What this task involves => Copy nothing but the lines below running from the line containing "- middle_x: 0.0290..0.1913" through the line containing "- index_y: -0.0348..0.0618", both end lines included.

Supplied material =>

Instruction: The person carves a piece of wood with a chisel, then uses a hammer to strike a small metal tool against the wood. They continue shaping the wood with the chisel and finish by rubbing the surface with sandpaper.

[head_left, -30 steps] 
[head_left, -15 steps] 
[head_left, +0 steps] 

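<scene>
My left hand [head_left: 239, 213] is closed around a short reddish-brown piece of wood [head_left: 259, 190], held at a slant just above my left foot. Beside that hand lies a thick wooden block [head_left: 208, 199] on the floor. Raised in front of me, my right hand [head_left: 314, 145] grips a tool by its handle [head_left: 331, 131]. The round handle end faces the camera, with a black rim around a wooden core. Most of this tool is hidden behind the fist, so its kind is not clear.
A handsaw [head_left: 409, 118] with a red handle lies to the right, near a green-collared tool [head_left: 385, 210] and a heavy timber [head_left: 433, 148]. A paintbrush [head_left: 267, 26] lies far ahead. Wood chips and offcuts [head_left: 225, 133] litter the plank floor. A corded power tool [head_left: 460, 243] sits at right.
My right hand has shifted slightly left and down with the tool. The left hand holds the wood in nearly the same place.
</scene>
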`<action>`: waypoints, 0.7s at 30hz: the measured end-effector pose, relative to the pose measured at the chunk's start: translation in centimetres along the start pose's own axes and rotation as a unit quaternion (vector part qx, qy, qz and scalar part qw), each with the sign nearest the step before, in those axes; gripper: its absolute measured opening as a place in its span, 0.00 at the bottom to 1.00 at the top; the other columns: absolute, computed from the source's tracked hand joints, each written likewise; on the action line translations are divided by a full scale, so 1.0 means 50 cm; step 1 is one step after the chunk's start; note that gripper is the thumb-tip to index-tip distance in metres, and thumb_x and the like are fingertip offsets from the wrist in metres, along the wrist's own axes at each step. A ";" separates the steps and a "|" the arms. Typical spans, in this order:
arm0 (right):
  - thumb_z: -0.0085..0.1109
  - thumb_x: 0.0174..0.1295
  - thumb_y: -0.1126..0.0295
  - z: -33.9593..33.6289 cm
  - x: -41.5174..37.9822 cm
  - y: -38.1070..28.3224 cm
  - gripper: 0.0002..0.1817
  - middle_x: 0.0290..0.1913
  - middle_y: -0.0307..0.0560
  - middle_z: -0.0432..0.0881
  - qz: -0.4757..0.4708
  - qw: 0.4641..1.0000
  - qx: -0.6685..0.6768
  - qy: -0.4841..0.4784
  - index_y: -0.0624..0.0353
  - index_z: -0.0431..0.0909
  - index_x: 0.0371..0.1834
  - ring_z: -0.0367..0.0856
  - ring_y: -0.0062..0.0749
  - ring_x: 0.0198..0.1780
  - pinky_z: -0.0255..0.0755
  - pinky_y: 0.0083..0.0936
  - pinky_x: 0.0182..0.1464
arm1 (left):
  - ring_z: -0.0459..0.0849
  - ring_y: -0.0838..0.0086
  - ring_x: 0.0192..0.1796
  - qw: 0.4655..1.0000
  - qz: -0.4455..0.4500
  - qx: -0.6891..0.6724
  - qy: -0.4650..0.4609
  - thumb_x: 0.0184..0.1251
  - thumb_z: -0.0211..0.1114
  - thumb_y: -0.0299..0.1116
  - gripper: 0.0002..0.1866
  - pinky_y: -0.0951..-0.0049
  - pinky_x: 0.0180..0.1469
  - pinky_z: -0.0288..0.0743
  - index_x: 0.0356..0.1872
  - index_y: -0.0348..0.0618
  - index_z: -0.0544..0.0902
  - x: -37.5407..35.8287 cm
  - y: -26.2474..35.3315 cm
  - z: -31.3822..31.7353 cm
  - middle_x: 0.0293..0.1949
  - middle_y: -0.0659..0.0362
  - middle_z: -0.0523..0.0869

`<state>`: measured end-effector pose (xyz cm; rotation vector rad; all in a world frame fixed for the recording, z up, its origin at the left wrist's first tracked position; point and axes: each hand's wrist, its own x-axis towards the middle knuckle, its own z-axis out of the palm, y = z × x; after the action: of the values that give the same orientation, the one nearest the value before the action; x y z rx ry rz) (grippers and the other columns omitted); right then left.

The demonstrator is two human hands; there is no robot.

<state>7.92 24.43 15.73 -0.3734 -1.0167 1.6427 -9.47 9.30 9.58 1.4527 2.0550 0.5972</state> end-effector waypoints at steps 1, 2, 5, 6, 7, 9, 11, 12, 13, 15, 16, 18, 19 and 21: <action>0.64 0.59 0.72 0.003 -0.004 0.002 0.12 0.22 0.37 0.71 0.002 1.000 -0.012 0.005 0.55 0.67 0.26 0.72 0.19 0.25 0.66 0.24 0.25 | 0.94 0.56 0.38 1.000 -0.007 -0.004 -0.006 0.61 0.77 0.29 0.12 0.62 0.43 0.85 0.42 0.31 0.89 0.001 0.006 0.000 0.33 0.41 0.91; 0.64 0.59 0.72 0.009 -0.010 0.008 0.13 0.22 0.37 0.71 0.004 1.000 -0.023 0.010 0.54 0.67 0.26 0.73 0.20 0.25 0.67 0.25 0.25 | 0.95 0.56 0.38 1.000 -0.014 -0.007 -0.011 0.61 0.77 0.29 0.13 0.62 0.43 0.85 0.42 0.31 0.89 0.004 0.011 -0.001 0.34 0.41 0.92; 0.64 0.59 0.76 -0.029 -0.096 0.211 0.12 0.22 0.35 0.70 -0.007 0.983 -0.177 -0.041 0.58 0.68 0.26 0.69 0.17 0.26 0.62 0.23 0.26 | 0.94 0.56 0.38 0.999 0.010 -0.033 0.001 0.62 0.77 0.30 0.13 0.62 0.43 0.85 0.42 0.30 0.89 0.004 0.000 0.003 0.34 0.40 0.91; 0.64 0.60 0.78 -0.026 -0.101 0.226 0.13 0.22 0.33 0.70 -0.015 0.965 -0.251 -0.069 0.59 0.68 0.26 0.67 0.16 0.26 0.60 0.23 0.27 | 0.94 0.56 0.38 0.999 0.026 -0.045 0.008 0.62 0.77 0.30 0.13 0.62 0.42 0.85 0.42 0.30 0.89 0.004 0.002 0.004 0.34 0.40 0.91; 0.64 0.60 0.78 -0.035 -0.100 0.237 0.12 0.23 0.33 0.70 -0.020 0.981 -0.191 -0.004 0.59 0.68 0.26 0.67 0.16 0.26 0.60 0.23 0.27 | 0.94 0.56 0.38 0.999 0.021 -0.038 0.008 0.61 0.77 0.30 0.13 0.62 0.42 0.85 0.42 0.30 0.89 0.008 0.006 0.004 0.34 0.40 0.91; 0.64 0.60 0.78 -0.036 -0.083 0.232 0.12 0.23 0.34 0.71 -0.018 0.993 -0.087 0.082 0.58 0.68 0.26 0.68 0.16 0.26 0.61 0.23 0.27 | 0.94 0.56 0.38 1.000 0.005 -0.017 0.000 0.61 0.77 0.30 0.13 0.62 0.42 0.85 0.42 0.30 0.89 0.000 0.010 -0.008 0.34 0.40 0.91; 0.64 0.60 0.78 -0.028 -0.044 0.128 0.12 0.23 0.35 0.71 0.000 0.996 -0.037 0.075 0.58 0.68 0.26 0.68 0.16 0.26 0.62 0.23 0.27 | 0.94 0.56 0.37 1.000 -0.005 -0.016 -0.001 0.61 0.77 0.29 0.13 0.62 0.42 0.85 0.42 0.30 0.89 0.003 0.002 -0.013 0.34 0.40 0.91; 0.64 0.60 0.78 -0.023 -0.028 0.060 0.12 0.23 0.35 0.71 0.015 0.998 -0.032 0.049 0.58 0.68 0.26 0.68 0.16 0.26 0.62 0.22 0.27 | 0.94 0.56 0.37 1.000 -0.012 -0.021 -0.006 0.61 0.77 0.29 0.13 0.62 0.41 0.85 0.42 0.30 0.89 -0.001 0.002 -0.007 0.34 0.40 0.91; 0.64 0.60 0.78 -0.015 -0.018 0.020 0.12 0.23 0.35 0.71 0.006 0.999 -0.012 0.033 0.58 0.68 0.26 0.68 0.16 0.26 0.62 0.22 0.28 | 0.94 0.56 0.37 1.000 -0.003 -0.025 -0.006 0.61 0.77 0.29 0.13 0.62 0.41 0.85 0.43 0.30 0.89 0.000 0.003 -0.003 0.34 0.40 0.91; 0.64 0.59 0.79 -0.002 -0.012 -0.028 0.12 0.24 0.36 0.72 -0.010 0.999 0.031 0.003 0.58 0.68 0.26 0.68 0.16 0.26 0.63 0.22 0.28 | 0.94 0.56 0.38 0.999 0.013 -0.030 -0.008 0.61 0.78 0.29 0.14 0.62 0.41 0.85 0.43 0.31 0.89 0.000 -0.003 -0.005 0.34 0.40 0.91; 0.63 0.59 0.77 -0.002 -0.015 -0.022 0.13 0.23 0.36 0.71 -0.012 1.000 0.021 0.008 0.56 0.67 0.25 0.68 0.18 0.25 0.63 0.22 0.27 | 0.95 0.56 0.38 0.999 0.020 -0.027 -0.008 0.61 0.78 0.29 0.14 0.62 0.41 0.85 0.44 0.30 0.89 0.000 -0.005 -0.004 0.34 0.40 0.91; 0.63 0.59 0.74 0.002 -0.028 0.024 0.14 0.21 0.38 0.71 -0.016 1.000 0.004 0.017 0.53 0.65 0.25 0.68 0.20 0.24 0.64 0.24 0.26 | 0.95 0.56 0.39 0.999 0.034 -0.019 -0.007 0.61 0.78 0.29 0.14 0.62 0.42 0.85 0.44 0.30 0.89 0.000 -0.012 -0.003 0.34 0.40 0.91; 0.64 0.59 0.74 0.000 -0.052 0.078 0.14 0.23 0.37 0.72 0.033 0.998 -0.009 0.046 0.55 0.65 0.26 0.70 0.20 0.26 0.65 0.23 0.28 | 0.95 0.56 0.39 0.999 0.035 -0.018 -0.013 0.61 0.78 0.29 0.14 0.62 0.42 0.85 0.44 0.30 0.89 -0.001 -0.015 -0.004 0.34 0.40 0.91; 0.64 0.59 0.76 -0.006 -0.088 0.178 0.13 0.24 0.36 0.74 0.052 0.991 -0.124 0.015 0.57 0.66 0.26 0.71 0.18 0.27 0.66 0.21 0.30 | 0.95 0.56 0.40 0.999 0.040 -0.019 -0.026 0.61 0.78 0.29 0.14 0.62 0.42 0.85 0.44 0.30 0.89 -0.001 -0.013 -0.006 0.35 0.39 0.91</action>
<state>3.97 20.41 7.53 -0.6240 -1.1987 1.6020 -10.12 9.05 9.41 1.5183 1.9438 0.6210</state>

Expected answer =>
  - middle_x: 0.0290..0.1913
  - middle_y: -0.0307..0.0560
  - middle_z: -0.0432..0.0881
  - qz: -0.4757..0.4708
  - qw: 0.4641..1.0000
  - qx: -0.6685..0.6768
  - qy: -0.4841..0.4784
  - index_y: -0.0624..0.0353
  - index_z: -0.0431..0.0909
  - index_x: 0.0371..0.1834
  - ring_z: -0.0367..0.0856
  - ring_y: -0.0062..0.0749
  - ring_x: 0.0198..0.1780
  - pinky_z: -0.0255..0.0755
  - pinky_y: 0.0083..0.0936
  - pinky_x: 0.0182..0.1464
arm1 (left):
  - ring_z: -0.0459..0.0849
  - ring_y: -0.0838..0.0086
  - ring_x: 0.0192..0.1796
  - qw: 0.4655..1.0000
  - qz: -0.4455..0.4500
  - qx: -0.6891..0.6724
  - qy: -0.4650..0.4609
  - thumb_x: 0.0184..0.1251
  - thumb_z: -0.0211..0.1114
  - thumb_y: -0.0299..0.1116
  - gripper: 0.0002..0.1866
  - pinky_y: -0.0951..-0.0049
  - pinky_x: 0.0180..0.1469
  - pinky_z: -0.0288..0.0743
  - index_x: 0.0356..0.1872
  - index_y: -0.0348..0.0618

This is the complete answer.